8022718: Runtime accessibility checking: protected class, if extended, should be accessible from another package
Summary: Modify accessibility check; it was muddled about Java vs JVM protection terminology.
Reviewed-by: jrose
--- a/jdk/src/share/classes/java/lang/invoke/InvokerBytecodeGenerator.java Thu Oct 17 20:56:07 2013 +0800
+++ b/jdk/src/share/classes/java/lang/invoke/InvokerBytecodeGenerator.java Wed Oct 16 17:55:49 2013 -0400
@@ -1,5 +1,5 @@
/*
- * Copyright (c) 2012, Oracle and/or its affiliates. All rights reserved.
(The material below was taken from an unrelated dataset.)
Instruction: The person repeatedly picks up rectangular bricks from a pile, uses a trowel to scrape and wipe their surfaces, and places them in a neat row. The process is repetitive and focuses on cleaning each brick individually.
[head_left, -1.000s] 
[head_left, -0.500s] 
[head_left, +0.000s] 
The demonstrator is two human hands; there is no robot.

+ * Copyright (c) 2012, 2013, Oracle and/or its affiliates. All rights reserved.
* DO NOT ALTER OR REMOVE COPYRIGHT NOTICES OR THIS FILE HEADER.
*
* This code is free software; you can redistribute it and/or modify it
@@ -609,6 +609,7 @@
cls = cls.getComponentType();
if (cls.isPrimitive())
return true; // int[].class, for example
+ // could use VerifyAccess.isClassAccessible but the following is a safe approximation
if (cls.getClassLoader() != Object.class.getClassLoader())
return false;
if (VerifyAccess.isSamePackage(MethodHandle.class, cls))
--- a/jdk/src/share/classes/sun/invoke/util/VerifyAccess.java Thu Oct 17 20:56:07 2013 +0800
+++ b/jdk/src/share/classes/sun/invoke/util/VerifyAccess.java Wed Oct 16 17:55:49 2013 -0400
@@ -1,5 +1,5 @@
/*
- * Copyright (c) 2008, 2012, Oracle and/or its affiliates. All rights reserved.
+ * Copyright (c) 2008, 2013, Oracle and/or its affiliates. All rights reserved.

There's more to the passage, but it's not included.